一束亮光如匕首般撕過羣星之間的黑暗,在空間與時間交織的幕布上留下一道鋸齒狀的裂口。
隨後,這道裂口令人難以置信的迅速擴大着,直到變成一個被光線充滿的洞。
時間彷彿靜止了,似乎每一個瞬間都有如永恆一般漫長,直到什麼東西從光芒中顯露出來。
首先進入實體宇宙的是星艦的艦首。
一枚帶着淚滴的血紅色心臟的圖案印刻在船首上,向任何敢阻擋它前進的東西發出挑戰。
她屬於慟哭者戰團,聖血天使的子團之一,成立於詛咒建軍中。
在空間震盪起一陣漣漪之後,戰鬥艦的其餘部分在裂口中清晰起來,並最終進入了實體宇宙。

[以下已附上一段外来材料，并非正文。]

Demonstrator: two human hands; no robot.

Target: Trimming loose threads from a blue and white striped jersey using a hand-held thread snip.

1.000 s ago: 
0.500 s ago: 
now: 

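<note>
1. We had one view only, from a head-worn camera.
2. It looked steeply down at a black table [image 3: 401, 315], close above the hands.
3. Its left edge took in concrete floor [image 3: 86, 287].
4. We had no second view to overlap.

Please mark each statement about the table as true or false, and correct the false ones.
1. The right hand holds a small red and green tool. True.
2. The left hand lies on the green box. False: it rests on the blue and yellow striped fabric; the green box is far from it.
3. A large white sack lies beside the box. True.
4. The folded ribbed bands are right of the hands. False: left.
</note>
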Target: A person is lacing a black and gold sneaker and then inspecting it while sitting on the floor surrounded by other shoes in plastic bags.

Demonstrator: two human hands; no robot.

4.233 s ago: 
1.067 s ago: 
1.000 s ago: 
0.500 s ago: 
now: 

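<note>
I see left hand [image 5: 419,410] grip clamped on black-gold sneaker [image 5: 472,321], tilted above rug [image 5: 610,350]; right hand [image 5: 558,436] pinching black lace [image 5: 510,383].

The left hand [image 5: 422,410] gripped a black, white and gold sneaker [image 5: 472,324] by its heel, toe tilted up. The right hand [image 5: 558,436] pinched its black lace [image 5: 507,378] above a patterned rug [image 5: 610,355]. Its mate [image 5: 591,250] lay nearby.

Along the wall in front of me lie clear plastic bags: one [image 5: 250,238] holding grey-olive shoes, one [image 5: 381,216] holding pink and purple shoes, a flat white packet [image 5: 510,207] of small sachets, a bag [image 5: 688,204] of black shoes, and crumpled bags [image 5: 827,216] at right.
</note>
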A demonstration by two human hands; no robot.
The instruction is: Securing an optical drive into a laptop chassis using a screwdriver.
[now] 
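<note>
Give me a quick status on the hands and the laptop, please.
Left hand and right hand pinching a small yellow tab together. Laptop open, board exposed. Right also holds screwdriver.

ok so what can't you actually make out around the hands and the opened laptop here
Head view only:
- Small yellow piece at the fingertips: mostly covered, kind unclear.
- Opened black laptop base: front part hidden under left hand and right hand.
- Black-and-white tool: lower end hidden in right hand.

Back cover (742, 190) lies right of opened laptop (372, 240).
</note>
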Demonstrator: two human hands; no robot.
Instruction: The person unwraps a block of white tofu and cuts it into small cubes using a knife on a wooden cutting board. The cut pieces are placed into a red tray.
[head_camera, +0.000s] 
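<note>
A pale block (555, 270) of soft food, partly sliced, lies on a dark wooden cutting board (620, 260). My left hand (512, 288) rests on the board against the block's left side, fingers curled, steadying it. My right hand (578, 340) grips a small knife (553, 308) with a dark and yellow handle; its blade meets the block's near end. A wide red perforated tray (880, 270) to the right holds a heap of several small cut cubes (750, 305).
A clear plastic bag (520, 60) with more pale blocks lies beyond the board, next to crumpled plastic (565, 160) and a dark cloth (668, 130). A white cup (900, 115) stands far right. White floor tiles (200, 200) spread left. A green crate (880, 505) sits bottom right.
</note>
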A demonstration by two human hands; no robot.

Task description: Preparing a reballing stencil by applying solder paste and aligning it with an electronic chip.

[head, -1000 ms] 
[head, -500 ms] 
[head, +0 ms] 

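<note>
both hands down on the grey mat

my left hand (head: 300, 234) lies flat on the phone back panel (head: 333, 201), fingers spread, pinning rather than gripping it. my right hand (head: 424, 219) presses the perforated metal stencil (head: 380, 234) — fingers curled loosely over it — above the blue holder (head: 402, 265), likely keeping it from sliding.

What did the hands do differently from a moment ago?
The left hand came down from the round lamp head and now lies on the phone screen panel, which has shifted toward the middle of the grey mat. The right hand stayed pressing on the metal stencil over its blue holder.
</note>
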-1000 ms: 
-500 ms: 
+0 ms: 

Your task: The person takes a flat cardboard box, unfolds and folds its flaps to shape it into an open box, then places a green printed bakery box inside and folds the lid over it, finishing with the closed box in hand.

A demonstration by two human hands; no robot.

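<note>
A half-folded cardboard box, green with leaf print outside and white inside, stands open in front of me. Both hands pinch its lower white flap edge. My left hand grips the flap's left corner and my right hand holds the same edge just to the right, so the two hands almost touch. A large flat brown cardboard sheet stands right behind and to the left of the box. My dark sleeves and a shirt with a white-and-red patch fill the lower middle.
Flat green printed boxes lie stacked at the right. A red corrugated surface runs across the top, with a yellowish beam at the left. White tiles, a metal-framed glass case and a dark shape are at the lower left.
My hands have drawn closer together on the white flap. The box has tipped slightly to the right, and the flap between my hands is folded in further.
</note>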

緊隨其後是兩艘體型較少,且傷痕累累的護衛艦——與旗艦相比,它們就好像尾隨着鯨魚的鮣魚。
隨後,光洞在戰艦的航跡中震顫着閉合了。
一般來說,星艦深色的塗裝使它們可以在空間的黑色背景中幾乎無法被發現,但行星遠方的太陽奔騰的光線開始閃爍起來,勾勒出這艘機械教科技製造出的怪物的輪廓。
沿着它的艦首,用高哥特語書寫的‘淚之母’字樣清晰可辨,象徵着聖血天使的雙翼血滴徽章被清楚的展現在字跡之上。
戰團長馬拉金·福羅斯正在戰艦的艦橋上坐鎮指揮着。
他雖然很少親臨各處,但一切都看上去都井井有條。
長相十分英俊,但面色憂鬱陰沉的他注視着每個控制面板,以確保一切都在掌握之中。
在當下的局面裡,任何疏忽都是無法被接受的,他是這艘戰艦上一切事物的主宰。
“戰團長,我們已經成功的從亞空間中進入到了實體宇宙,現在我們正在進入弗倫星系。”
從這名軍官的聲音裡可以聽出他此時感覺很輕鬆。
馬拉金無意識的撫摸着掛在他腰帶上的那把‘問答者’熱熔手槍,一朵黃金玫瑰從環繞在胸口的黃金鎖鏈上垂下來,裝飾在胸甲上的雙翼血心在罩袍下若隱若現。
他的臉隱藏陰影中,自從巴布達戰役後,他便習慣於將自己藏在影子裡。
他的喋血佩刀,一件來自巴爾的古老武器,搭在他的左手邊。
雖然有些不情願,但馬拉金還是同意了與星界騎士戰團長的會面——僅僅是出於維繫戰團最後一點尊嚴的考慮。
他不希望他們以後被當成過街老鼠那樣對待,即便是經歷了那麼多,他相信他們依然可以正大光明的與其他戰團並肩相處。
“距蓋奇斯還有多遠?”
馬拉金詢問到,他聲音中裹雜着哀嘆的成分。
“大約一千五百萬公里,大人。”
慟哭者戰團的戰團長點了點頭。
“通訊塔臺,聯絡星界騎士,看他們是否有迴應。”
說着,他站起身,大步朝通訊臺走去。
“大人……是的,我們收到了一個信號。”
馬拉金打開主通訊器。
“這裡是淚之母號,我是馬拉金·福羅斯,請回答。”
說完,他停下來等了一會兒。
“這裡是星界騎士,我是索什揚·阿列克謝,向您和您的戰團致敬。”
沒多會,一個年輕的聲音突然從通訊臺的對講器中傳出來。
“索什揚戰團長,我們即將抵達蓋奇斯的低軌道。”
“帝國海軍在蓋奇斯建立了一個臨時空港,你們艦隊可以在此停靠。”
那邊停頓了一會。
“我,還有苦行者戰團的馬扎爾領主,在此恭候大駕”
“好吧,看來要見的人增加了。”
馬拉金試着隱藏他的失望。
“絕非您所想的那樣。”
“拭目以待吧。”
通訊結束後,雙方便再也沒有進行任何通訊。
慟哭者戰團的旗艦淚之母號直接朝蓋奇斯的臨時軌道站奔來——
軌道平臺內部一片漆黑,只有當飛船通過大氣層時,燈塔的燈光纔會勉強恢復生機。
防水油布的輪廓表明,它蓋着幾架等待維修的飛行器,油布磨損邊緣近一個月來第一次被雷鷹的推進器的下沉氣流攪動着。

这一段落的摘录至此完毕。